• **TRY IT**: Every line from the start of the listing below through the line that contains "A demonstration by" is to be reproduced word for word.

• **DATASET EXTRACT**:

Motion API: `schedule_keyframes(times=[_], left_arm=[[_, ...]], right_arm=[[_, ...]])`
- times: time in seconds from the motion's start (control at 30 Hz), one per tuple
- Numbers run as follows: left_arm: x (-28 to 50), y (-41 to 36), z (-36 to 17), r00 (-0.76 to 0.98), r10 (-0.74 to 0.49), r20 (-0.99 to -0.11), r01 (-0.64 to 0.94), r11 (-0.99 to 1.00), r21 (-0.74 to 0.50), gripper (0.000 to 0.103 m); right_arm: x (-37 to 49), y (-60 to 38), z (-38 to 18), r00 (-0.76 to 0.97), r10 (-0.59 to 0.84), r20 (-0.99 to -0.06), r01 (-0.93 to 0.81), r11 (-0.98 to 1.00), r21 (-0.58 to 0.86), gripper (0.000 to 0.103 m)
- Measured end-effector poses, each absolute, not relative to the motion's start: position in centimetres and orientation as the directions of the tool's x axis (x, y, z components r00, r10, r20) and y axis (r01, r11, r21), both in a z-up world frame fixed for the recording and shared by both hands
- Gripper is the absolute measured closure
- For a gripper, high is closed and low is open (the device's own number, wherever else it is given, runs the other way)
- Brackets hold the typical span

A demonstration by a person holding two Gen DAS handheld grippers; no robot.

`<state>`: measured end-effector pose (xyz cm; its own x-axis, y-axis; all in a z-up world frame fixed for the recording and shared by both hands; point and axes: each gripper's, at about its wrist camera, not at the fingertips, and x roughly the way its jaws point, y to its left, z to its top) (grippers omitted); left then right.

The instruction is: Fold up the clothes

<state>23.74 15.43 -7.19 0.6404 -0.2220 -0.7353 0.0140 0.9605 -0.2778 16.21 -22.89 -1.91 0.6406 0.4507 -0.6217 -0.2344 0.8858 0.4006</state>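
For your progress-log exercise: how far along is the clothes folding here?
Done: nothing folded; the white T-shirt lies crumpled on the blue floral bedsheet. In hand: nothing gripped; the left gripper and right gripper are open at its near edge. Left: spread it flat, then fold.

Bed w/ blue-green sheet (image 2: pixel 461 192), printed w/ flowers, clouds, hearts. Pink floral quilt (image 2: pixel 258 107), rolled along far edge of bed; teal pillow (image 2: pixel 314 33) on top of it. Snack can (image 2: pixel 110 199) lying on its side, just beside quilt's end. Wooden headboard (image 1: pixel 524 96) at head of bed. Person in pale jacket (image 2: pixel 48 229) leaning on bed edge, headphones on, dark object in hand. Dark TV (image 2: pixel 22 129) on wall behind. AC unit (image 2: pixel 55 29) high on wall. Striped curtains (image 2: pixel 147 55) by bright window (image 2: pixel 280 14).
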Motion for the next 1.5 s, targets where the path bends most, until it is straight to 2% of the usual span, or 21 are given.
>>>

• **ANSWER BELOW**:
Motion API: `schedule_keyframes(times=[_], left_arm=[[_, ...]], right_arm=[[_, ...]])`
- times: time in seconds from the motion's start (control at 30 Hz), one per tuple
- Numbers run as follows: left_arm: x (-28 to 50), y (-41 to 36), z (-36 to 17), r00 (-0.76 to 0.98), r10 (-0.74 to 0.49), r20 (-0.99 to -0.11), r01 (-0.64 to 0.94), r11 (-0.99 to 1.00), r21 (-0.74 to 0.50), gripper (0.000 to 0.103 m); right_arm: x (-37 to 49), y (-60 to 38), z (-38 to 18), r00 (-0.76 to 0.97), r10 (-0.59 to 0.84), r20 (-0.99 to -0.06), r01 (-0.93 to 0.81), r11 (-0.98 to 1.00), r21 (-0.58 to 0.86), gripper (0.000 to 0.103 m)
- Measured end-effector poses, each absolute, not relative to the motion's start: position in centimetres and orientation as the directions of the tool's x axis (x, y, z components r00, r10, r20) and y axis (r01, r11, r21), both in a z-up world frame fixed for the recording and shared by both hands
- Gripper is the absolute measured closure
- For a gripper, high is closed and low is open (the device's own number, wherever else it is given, runs the other way)
- Brackets hold the typical span

A demonstration by a person holding two Gen DAS handheld grippers; no robot.

With this, the exercise has been completed.